#### [Work required]
Collect each line of the entries that holds the string "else".

*** Extracted material

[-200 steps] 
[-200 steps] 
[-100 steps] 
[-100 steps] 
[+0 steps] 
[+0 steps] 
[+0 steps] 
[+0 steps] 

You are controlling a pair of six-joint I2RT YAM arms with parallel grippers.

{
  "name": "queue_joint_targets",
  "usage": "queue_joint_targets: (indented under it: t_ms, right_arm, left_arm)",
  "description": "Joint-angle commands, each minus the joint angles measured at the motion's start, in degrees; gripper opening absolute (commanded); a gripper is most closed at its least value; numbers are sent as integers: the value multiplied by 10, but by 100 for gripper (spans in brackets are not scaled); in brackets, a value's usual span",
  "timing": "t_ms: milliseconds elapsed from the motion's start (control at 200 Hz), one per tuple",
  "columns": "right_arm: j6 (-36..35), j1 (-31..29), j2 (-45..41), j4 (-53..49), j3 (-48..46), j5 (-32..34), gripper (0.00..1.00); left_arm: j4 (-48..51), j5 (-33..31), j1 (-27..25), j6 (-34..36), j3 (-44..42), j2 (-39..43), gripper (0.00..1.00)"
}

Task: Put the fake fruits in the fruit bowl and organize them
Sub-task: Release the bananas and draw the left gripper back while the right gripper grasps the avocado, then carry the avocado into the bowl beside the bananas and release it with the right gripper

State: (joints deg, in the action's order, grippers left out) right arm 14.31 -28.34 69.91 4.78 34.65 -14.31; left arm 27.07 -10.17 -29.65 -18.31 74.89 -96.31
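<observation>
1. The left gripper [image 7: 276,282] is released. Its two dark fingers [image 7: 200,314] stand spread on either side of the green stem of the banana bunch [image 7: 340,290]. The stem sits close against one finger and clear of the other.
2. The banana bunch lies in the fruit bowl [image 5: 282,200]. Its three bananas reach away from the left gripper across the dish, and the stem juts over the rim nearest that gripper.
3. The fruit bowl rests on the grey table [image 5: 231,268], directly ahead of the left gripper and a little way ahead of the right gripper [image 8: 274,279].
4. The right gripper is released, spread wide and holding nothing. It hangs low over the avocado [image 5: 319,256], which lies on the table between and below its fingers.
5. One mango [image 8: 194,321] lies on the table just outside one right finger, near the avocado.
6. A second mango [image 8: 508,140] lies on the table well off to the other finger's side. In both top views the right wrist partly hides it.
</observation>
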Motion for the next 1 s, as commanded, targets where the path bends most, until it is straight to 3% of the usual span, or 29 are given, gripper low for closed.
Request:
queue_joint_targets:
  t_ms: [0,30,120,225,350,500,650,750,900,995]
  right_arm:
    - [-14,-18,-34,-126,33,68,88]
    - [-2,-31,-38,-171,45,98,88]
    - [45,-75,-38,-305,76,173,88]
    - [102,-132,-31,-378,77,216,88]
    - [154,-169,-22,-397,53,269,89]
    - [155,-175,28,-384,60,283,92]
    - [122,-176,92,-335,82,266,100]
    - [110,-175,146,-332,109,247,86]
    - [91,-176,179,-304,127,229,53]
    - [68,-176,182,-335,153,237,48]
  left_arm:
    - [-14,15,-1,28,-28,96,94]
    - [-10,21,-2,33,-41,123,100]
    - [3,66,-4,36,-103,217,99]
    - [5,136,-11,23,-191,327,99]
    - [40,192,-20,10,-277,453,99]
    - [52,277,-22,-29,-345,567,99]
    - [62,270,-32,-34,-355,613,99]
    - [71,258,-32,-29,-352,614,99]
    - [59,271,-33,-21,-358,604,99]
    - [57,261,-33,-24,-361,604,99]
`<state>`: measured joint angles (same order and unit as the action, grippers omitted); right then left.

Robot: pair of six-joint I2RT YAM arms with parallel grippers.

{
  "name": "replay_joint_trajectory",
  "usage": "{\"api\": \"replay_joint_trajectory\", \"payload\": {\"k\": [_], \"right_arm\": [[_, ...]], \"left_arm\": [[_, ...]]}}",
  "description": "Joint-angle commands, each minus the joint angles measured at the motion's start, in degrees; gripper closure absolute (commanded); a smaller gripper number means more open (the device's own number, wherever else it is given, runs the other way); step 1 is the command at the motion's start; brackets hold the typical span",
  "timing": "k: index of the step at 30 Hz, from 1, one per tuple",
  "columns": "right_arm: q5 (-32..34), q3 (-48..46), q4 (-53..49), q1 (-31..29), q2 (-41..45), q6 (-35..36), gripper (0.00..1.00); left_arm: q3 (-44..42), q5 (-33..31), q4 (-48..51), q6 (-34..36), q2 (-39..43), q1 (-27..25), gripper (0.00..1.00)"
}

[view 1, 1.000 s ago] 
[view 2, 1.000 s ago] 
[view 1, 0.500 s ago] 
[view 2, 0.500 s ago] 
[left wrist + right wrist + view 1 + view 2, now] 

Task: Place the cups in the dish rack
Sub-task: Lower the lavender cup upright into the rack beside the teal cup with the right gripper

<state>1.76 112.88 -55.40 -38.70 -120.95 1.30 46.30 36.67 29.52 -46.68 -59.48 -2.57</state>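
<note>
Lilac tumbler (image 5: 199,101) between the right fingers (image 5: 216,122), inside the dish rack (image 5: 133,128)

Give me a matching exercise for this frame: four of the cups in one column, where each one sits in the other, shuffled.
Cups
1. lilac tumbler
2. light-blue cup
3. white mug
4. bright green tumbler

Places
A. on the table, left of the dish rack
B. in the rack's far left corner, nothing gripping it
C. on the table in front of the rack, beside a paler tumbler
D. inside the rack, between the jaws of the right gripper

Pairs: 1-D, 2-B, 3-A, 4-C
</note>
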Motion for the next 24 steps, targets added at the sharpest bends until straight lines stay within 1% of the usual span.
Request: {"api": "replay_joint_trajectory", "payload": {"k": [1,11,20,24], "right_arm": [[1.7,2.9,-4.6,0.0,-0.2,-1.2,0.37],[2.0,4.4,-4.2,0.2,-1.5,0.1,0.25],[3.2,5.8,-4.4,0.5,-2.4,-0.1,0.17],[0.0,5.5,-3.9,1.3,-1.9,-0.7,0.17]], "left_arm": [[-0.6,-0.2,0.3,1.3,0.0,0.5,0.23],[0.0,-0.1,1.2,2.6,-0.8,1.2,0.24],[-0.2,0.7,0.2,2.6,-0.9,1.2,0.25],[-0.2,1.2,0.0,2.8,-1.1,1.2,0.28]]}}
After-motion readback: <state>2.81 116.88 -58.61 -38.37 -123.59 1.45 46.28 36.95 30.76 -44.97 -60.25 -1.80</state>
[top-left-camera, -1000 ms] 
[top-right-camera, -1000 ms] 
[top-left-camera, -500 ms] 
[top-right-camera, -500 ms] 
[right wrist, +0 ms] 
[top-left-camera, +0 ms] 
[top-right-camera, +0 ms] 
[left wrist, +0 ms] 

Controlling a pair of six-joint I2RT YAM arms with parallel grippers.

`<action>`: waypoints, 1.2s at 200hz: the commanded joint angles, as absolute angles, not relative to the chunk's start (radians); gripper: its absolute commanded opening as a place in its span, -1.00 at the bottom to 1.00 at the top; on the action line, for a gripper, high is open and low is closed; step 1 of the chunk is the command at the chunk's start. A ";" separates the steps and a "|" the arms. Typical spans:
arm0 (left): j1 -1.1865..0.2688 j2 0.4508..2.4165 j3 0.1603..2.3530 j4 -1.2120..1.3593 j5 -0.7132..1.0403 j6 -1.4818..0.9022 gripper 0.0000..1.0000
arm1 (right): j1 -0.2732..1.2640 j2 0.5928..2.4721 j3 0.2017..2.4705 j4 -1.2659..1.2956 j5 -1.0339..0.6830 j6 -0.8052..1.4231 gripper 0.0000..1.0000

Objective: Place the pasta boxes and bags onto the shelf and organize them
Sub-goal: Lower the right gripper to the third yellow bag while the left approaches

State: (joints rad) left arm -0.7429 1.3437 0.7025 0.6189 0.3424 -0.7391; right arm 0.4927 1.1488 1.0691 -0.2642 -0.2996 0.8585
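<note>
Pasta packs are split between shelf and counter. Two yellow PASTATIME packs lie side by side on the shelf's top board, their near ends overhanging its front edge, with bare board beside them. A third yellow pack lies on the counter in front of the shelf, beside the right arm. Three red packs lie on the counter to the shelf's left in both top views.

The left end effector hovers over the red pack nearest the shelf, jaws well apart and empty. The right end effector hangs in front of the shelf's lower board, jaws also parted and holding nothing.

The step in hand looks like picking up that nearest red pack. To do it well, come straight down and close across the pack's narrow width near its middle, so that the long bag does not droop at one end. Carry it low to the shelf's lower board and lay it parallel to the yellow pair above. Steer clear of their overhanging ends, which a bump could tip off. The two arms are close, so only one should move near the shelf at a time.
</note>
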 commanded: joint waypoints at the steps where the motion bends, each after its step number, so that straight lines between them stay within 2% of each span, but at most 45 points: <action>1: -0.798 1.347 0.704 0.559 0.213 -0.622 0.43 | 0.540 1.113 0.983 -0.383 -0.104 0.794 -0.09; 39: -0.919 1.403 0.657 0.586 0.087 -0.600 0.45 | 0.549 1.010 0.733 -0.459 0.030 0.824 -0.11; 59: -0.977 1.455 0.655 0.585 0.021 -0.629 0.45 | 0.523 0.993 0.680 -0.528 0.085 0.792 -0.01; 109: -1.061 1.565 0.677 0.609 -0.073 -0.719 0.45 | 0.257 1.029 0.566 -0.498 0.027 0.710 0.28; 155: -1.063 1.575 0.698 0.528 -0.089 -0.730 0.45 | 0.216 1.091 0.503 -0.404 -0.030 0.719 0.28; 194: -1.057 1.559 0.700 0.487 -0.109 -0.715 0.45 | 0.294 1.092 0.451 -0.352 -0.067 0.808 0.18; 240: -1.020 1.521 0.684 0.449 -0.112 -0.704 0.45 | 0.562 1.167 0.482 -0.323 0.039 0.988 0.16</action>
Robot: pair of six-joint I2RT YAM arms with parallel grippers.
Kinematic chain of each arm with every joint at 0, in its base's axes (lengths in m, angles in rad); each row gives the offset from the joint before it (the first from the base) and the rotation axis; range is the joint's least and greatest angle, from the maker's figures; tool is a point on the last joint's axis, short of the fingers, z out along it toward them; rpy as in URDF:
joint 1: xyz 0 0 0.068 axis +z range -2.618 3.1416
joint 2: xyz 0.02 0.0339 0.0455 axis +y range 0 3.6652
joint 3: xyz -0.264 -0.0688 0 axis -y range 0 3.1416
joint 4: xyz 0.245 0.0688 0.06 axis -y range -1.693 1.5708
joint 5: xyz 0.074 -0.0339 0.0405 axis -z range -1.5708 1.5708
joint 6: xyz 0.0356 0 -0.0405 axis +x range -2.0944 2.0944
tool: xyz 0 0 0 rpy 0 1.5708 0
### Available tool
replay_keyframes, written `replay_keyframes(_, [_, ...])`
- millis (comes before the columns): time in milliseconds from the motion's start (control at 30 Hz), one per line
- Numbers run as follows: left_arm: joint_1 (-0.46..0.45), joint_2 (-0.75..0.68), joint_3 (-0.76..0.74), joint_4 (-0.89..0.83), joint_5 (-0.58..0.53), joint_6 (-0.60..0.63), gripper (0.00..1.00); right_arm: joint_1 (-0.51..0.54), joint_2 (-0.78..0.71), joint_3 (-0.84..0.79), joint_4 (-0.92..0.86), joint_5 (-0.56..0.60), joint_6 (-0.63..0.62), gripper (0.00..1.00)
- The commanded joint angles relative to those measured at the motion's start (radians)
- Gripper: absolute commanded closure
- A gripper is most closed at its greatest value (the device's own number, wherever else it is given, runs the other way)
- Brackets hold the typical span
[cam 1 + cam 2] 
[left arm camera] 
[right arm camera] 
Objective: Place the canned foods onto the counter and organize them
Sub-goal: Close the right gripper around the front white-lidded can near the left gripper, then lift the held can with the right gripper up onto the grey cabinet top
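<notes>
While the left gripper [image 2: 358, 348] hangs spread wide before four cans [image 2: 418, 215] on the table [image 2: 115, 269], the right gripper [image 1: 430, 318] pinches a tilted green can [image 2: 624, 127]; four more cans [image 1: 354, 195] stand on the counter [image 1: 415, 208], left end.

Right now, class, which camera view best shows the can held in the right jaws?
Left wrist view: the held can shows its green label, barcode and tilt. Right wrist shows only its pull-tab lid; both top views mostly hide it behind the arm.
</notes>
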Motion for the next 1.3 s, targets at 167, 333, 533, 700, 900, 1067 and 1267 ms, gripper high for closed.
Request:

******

#### [Worked solution]
  "description": "Joint-angle commands, each minus the joint angles measured at the motion's start, in degrees; gripper closure absolute (commanded); a smaller gripper number means more open (the device's own number, wherever else it is given, runs the other way); step 1 is the command at the motion's start; brackets hold the typical span",
- A gripper is most closed at its greatest value (the device's own number, wherever else it is given, runs the other way)

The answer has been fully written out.